The best way to manage peripheral neuropathy and offer relief is through treating the underlying disease. For example, if diabetes is the cause, then there should be measures to control the blood sugar level. This can be done by taking medication, a good diet, and exercise. In the case of alcoholism, then the individual should reduce their alcohol intake or rather, abstain completely. For patients with peripheral neuropathy as a side effect of cancer treatment through chemotherapy, then treatment plans to manage the side effects of chemo should be considered.[2]

When nerves are damaged, it takes time for them to heal.
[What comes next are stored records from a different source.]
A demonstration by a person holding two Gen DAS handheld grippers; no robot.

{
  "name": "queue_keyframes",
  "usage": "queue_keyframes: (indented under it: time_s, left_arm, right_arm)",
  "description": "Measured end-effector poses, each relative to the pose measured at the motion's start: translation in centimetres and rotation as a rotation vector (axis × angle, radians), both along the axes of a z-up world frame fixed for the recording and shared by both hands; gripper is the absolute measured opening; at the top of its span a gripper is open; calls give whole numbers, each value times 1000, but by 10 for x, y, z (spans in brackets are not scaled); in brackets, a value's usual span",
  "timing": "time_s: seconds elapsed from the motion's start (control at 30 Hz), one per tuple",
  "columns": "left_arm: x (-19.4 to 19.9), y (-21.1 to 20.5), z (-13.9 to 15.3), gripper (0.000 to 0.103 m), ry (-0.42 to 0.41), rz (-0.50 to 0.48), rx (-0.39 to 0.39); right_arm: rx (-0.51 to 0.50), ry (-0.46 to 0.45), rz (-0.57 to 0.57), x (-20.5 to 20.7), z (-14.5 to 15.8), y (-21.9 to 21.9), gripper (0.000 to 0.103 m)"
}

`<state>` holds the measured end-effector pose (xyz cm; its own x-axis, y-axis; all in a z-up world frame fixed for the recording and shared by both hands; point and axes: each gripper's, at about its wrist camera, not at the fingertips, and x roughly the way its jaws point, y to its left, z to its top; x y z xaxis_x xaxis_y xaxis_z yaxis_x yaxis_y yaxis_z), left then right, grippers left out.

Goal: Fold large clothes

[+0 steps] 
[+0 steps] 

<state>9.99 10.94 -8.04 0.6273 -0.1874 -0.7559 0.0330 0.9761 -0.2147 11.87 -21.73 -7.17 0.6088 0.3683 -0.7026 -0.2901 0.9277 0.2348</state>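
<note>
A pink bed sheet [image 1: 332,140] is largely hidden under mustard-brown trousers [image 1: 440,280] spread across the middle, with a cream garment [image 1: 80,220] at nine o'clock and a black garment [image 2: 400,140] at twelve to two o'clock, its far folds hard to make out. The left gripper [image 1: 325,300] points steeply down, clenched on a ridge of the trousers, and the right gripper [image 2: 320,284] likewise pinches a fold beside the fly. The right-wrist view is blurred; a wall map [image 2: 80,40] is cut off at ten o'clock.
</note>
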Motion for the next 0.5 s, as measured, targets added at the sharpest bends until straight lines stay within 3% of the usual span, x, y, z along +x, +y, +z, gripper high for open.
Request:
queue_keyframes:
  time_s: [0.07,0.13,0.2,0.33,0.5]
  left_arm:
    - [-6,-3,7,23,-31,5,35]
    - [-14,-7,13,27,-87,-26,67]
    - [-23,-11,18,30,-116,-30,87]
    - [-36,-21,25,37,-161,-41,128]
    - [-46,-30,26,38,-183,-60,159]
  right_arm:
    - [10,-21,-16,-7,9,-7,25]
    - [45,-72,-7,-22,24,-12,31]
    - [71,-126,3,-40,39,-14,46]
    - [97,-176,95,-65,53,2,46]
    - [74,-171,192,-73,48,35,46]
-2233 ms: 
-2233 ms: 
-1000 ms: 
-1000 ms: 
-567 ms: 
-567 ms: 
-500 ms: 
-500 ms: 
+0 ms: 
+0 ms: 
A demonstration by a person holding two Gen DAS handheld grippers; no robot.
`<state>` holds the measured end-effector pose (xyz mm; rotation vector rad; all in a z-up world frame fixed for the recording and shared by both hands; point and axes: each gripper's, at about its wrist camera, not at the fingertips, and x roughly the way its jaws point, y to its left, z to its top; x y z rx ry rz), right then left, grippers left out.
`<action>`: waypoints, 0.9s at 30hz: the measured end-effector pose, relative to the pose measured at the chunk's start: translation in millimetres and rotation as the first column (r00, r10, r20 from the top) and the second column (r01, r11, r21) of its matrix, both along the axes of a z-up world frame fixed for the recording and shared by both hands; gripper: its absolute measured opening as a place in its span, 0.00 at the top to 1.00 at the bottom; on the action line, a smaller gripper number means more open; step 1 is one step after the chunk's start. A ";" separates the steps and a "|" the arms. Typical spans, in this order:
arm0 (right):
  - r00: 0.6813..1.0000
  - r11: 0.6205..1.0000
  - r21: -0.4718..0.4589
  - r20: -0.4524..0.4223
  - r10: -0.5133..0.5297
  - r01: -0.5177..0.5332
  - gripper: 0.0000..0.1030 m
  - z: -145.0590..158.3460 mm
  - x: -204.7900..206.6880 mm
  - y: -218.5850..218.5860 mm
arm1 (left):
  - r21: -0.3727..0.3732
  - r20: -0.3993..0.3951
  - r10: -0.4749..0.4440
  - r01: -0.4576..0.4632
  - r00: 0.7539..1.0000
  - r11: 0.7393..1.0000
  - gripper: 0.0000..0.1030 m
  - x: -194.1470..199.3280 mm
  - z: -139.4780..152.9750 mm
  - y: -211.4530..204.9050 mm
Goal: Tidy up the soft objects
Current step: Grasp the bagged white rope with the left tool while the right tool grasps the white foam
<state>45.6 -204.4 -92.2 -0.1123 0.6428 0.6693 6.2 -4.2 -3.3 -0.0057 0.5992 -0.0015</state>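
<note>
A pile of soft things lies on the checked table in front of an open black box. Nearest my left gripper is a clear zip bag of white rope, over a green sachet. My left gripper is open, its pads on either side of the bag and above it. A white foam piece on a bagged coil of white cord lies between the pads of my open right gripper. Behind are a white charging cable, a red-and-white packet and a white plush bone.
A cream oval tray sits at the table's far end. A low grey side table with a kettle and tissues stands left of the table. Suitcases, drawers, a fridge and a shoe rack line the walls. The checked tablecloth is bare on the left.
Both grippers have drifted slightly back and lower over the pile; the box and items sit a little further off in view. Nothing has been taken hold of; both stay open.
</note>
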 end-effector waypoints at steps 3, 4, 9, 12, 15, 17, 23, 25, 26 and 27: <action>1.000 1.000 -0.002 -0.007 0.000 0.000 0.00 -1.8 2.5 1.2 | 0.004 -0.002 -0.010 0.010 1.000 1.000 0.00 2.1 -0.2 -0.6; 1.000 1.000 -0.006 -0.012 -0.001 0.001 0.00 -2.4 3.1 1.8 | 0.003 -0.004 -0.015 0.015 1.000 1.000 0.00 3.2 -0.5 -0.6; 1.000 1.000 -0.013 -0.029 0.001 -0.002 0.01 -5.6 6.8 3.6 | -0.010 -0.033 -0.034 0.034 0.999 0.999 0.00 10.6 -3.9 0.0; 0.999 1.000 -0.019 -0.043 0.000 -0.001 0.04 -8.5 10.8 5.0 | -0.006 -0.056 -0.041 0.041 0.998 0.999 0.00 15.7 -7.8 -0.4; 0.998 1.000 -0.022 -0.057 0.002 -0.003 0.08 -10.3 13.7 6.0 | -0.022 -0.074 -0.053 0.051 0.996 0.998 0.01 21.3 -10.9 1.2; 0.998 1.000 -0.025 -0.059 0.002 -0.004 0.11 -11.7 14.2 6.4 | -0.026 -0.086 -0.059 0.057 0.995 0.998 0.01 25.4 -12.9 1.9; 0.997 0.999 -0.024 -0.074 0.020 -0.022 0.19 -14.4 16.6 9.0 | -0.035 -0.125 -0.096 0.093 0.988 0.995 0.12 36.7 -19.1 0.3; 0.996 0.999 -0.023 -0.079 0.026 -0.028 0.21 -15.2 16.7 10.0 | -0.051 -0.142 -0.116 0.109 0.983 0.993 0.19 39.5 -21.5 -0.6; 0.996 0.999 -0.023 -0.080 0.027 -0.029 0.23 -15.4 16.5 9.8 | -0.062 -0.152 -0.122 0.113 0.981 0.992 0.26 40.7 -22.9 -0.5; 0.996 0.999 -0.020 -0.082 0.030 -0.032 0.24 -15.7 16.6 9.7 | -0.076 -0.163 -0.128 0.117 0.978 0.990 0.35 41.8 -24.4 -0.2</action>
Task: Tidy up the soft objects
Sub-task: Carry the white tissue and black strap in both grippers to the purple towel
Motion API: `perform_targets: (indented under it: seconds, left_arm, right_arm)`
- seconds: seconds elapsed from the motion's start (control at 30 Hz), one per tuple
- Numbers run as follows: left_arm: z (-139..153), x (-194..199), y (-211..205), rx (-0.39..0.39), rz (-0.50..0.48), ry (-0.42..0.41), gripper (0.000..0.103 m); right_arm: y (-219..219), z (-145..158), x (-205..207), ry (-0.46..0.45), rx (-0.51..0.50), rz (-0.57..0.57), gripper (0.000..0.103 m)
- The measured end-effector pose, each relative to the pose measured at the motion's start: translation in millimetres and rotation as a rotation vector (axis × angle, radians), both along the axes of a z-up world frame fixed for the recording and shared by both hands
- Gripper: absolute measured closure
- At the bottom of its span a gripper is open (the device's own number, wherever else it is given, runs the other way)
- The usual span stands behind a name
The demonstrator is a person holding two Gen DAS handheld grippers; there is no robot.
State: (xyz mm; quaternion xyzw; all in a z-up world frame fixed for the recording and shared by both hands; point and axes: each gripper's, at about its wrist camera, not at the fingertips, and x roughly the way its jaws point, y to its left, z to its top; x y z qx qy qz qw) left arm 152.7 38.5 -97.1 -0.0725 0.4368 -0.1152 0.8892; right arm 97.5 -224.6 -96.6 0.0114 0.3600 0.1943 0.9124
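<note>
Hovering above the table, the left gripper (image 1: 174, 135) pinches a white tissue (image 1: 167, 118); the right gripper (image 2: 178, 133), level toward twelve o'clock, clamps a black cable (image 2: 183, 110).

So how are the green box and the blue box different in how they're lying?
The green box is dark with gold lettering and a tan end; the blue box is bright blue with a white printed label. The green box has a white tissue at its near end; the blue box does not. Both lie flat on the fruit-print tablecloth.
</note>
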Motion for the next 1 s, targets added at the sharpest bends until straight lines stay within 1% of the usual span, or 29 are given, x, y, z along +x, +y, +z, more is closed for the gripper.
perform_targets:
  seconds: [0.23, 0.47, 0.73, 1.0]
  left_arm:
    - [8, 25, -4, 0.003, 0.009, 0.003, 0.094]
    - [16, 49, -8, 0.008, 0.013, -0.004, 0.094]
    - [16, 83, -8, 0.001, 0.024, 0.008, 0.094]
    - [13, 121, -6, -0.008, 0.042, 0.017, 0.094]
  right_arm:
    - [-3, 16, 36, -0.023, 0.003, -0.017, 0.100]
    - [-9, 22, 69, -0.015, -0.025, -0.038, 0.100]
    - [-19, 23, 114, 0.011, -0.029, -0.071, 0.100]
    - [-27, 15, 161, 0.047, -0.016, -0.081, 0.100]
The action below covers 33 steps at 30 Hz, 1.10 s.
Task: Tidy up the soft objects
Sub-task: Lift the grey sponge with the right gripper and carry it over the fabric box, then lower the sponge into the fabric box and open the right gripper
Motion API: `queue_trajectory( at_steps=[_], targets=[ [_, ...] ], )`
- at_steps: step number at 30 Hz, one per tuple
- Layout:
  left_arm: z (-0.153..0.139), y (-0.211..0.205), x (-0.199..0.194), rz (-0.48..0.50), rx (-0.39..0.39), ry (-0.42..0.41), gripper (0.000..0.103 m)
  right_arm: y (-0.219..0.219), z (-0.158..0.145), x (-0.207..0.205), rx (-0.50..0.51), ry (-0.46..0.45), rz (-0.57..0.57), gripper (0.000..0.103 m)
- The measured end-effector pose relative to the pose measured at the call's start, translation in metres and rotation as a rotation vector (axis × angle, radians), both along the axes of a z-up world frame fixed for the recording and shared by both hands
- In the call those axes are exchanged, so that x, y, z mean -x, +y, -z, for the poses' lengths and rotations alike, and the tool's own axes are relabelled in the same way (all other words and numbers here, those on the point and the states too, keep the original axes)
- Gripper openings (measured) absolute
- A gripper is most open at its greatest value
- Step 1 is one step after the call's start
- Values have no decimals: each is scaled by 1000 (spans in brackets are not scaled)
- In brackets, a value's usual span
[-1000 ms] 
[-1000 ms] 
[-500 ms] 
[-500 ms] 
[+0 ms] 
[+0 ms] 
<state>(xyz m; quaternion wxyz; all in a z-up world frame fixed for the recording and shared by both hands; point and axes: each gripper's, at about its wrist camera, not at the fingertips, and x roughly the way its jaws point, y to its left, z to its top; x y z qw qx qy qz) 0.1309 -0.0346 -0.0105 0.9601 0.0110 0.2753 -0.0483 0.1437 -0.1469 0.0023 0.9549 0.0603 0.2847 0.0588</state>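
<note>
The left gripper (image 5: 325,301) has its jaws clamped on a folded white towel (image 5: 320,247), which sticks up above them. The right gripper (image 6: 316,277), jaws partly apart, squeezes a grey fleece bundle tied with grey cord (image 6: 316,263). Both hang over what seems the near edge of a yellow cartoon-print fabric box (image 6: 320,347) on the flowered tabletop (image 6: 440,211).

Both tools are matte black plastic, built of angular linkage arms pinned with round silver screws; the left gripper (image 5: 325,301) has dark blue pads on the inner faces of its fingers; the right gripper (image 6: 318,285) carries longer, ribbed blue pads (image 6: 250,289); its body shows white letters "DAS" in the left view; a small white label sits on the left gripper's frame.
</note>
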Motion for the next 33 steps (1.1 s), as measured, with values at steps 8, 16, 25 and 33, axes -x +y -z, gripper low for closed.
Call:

The affected nerves will try to repair themselves and from the time the nerve fibers (axons) begin to grow again, it is indefinite how long it will take to recover. Needless say, the extent to which your nerve(s) will recover is variate, and it never is complete, meaning the nerves don't fully get repaired. The period nerves take to regenerate depends on how seriously the nerve(s) was damaged and the type of injury that you sustained. If your nerve is bruised or traumatized but is not cut, it should recover over 6-12 weeks. A nerve that is cut will grow at 1mm per day and after about a 4-week period of ‘rest’ following injury, you may start to notice continued improvement over the next months. If sensory nerves are affected, they may take a longer time period, even years, to recover compared to motor nerves. Regardless, motor nerves have a healing time period, which is between 18-24 months, whereby if healing has not occurred by then, it dies away.[3]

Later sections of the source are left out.